Но оказалось, что причина происшедшего — обширный инфаркт, который произошёл с Даниелем за рулем. И виновных в его смерти искать не пришлось.
Даниель лежал, как его и положили, и в этом смиренном покое его рук с потемневшими ногтями и головы на неудобной подушке было уже мало от настоящего Даниеля.
Только сейчас Патриция почувствовала вполне, что уже никогда не повторится её жизнь с ним, и это открытие было таким сильным, что её ревность совершенно исчезла. И что могла значить эта ревность по сравнению с той тайной, на краю которой она сейчас находилась? В одно мгновение Патриции показалось, что она сейчас всё поймет, что ей откроется, но только тишина с электрическим гудением ламп была ей ответом. Она заплакала так горько, упав лицом на его руки, как не плакала еще никогда в жизни…

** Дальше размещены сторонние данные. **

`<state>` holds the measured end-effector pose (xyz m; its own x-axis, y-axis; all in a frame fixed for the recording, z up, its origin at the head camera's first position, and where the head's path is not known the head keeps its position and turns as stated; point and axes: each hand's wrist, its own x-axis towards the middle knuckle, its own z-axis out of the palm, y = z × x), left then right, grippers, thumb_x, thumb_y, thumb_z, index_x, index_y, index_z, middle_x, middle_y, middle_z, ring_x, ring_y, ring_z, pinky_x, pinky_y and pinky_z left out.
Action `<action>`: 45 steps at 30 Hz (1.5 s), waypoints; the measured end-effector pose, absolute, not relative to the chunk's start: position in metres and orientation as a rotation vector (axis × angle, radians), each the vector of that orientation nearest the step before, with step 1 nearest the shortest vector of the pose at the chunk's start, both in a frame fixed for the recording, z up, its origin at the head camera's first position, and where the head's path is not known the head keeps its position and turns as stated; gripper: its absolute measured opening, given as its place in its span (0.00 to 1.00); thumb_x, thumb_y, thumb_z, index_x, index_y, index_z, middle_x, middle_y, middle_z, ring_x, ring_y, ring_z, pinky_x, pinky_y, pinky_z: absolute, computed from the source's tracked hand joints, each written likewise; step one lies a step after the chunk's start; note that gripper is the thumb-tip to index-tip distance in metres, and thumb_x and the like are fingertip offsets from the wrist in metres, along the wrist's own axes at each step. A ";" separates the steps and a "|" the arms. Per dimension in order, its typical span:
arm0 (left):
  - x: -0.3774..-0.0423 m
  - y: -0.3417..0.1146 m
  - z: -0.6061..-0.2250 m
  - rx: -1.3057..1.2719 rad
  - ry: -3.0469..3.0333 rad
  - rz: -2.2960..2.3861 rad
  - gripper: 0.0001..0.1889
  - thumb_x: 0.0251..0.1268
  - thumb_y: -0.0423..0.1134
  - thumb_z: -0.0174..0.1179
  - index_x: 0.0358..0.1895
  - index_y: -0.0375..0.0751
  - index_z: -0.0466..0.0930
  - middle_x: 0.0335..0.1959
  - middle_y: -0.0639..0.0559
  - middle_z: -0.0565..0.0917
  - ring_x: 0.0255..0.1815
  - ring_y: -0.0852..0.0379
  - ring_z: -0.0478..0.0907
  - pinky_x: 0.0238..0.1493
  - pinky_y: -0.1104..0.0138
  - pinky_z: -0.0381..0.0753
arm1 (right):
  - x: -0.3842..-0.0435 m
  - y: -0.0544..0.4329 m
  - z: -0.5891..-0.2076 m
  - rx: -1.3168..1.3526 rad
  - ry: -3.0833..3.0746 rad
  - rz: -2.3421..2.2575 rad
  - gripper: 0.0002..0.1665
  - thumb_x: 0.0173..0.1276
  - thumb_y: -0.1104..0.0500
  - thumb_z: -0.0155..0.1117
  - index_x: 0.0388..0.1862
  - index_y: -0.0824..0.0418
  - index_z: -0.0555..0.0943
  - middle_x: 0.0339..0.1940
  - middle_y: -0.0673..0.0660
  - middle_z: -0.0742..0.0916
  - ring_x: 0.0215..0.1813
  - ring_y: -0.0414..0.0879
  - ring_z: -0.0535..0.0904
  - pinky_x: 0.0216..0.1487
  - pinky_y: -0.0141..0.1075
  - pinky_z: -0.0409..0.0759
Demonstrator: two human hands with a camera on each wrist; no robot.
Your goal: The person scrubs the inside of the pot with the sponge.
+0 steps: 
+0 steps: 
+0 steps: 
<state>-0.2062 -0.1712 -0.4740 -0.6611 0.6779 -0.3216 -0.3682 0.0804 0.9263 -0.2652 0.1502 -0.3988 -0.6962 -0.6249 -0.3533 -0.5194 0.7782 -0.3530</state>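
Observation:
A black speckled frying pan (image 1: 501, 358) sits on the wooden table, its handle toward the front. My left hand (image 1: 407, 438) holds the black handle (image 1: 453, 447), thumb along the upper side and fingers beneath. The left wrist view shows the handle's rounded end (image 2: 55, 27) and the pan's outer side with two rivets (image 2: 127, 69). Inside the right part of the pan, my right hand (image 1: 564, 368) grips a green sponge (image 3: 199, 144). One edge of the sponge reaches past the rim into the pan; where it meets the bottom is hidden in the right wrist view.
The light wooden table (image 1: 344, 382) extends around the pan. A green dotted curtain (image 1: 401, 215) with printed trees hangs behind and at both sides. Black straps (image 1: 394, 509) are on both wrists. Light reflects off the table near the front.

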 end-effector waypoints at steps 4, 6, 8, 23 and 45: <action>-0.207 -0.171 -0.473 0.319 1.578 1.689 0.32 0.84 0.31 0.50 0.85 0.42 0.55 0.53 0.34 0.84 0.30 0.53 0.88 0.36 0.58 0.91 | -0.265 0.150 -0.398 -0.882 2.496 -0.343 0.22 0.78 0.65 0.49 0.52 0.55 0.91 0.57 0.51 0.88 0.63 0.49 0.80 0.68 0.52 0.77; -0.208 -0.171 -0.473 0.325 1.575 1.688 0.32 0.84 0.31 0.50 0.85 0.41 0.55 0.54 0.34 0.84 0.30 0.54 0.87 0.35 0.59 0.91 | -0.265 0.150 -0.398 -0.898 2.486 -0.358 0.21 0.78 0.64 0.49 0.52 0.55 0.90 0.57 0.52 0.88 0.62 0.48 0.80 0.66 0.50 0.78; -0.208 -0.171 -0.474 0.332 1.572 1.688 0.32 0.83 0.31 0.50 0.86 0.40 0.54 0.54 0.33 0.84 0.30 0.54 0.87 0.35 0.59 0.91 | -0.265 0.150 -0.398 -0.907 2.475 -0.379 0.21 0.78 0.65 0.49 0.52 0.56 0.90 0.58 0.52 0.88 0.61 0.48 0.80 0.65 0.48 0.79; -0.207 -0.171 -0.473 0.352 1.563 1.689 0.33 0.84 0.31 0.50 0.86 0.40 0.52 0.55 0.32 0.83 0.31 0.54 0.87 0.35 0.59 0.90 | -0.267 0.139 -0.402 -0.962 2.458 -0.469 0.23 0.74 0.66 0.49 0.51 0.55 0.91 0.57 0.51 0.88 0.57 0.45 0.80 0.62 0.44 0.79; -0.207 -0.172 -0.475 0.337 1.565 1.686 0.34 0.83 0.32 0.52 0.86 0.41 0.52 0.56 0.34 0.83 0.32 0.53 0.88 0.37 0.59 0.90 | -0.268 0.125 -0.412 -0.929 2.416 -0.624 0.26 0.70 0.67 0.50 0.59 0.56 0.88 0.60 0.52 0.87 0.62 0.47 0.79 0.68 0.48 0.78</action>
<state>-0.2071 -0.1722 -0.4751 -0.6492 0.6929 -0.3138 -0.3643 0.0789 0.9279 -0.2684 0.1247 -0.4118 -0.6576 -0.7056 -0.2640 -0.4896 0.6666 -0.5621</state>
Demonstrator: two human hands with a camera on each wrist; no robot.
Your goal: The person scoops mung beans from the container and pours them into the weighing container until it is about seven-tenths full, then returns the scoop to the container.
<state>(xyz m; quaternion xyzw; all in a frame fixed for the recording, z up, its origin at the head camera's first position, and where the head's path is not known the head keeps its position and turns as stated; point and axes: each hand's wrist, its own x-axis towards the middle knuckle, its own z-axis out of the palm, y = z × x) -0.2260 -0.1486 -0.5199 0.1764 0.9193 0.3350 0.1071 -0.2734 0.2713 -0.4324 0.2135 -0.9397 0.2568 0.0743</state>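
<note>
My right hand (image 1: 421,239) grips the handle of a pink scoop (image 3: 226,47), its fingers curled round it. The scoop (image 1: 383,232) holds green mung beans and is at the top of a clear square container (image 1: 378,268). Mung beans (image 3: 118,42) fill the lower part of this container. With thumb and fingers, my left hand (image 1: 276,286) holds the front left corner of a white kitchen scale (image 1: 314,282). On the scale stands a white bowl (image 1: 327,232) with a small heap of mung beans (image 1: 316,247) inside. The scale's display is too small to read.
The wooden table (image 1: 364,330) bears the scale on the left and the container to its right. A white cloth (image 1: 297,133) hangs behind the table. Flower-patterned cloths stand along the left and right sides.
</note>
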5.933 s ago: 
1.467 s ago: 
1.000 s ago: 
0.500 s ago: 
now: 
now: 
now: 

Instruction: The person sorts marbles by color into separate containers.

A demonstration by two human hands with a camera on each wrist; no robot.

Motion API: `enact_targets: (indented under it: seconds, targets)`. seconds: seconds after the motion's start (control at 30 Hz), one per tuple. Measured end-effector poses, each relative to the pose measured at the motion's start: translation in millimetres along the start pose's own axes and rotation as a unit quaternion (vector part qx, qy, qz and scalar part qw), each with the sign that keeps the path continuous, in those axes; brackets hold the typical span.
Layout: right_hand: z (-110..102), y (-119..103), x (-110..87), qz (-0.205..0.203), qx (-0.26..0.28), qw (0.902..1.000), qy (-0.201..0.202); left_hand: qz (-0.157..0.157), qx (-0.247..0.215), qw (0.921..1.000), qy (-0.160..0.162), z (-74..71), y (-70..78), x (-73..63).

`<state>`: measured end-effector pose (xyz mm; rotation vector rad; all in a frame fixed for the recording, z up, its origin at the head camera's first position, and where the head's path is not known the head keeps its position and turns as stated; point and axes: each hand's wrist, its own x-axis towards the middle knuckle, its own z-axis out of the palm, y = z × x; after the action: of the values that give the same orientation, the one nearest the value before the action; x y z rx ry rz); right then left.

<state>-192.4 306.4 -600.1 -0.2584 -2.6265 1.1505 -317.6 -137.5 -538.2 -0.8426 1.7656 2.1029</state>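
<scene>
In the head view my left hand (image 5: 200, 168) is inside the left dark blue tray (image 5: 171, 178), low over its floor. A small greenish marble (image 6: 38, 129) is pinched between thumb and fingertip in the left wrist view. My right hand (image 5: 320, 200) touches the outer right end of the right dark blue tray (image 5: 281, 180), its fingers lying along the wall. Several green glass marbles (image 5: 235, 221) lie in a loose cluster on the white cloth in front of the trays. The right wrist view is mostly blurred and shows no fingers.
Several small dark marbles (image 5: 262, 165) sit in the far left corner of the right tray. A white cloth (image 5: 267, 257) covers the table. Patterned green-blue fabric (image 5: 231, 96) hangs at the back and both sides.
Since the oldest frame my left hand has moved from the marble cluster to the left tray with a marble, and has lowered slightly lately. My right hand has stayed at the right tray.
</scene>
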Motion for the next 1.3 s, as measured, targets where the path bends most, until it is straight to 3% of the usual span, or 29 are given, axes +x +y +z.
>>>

Когда Патриция вышла наружу, было уже совсем темно. Она шла и твердила почему-то одну фразу, которая как открытие пришла к ней: “Он искал любовь, он искал любовь”.
Нашёл ли хоть несколько мгновений этой любви её бедный муж при жизни, не знала, но только теперь она его поняла. И простила.
Пробираясь домой под огромным весенним небом, усыпанном звездами, она уже была свободна.